Sabtu, 24 Oktober 2009

Menjemput Maut

Oleh: Hasyim Ashari
Pada parak pagi, Aku terbangun. Terperanjat mendapati api sudah berkobar di mana-mana. Sebentar melompat ke dinding, sejurus kemudian menerjang lemari pakaian. Meninggalkan baramerah di daun pintu. Sisanya mengapit langit-langit. Kemudian jatuh melelehkan lantai.

Sedang kasurku yang usang, entah kenapa lidah api enggan menjilatnya. Kecuali kepekatan asap yang mulai menusuk tulang iga. Sangit yang menggigit, menuntunku menembus bara yang menggetarkan raga.

Mendatangkan tanya yang berkecamuk. Apa gerangan yang sedang terjadi. Mengapa semuanya sekian berubah. Padahal, semalam masih kulihat sebaris harapan. Berpendar bersama gemintang di keluasaan cakrawala. Sejenak setelah ayah menyanjungku.

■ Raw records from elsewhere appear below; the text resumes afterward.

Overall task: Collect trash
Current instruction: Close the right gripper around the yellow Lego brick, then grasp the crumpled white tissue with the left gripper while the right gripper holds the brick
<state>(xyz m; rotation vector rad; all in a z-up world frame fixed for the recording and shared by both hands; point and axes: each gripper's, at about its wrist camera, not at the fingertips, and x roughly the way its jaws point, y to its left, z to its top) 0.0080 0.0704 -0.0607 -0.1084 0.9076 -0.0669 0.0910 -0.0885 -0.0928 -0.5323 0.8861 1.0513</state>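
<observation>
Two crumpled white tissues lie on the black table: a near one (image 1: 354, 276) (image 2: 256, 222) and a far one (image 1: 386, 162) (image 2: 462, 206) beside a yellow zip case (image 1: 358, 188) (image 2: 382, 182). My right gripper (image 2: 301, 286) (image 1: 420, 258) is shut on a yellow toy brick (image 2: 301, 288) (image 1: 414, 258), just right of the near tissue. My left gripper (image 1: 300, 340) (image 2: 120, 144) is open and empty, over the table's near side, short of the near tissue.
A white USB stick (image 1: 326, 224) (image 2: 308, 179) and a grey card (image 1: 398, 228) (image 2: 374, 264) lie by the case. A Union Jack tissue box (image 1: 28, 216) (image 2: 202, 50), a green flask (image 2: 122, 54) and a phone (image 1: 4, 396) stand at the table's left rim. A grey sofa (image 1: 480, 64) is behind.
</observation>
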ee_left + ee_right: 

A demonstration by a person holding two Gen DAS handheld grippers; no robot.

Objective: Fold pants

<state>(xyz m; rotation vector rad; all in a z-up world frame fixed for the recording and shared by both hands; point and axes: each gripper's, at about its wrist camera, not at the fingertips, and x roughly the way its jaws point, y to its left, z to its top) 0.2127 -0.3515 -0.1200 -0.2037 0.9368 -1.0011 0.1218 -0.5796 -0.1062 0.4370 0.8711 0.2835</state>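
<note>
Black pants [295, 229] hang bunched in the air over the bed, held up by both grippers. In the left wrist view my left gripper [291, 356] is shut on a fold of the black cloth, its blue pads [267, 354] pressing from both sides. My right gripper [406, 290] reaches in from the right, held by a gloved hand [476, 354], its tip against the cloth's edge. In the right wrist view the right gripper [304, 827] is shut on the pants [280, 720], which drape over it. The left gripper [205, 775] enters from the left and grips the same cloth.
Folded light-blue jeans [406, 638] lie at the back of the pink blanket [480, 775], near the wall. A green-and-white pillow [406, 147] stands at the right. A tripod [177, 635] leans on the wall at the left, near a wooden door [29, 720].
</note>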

"Ayah mengeluarkan dua juta sperma ketika ereksi. Dari jumlah itu, hanya seratus ribu yang selamat. Dan kau satu-satunya yang berhasil bertemu indung telur di rahim ibumu. Sebelum lahir, kau sudah memenangkan pertarungan besar. Jadi jangan sia-siakan hidupmu. Hasilkanlah sebanyak mungkin uang, karena dengan uang kau bisa membeli segalanya. Untuk itu, melanggar prinsip sesekali, tidak apa. Dan jika seseorang mempercayaimu, terimalah dengan jiwa besar. Karena tanpa itu, kau bukan siapa-siapa," kata-kata ayah seperti wasiat.

Dan iapun menutup ceritanya dengan menegaskan dirinya tidak tidur saat aku dilahirkan.
"Ayah manapun akan melakukan hal serupa. Sebuah keajaiban, menemanimu melihat dunia untuk pertama kali. Kau adalah pelipur perih ayah setelah kehilangan pekerjaan," ujarnya.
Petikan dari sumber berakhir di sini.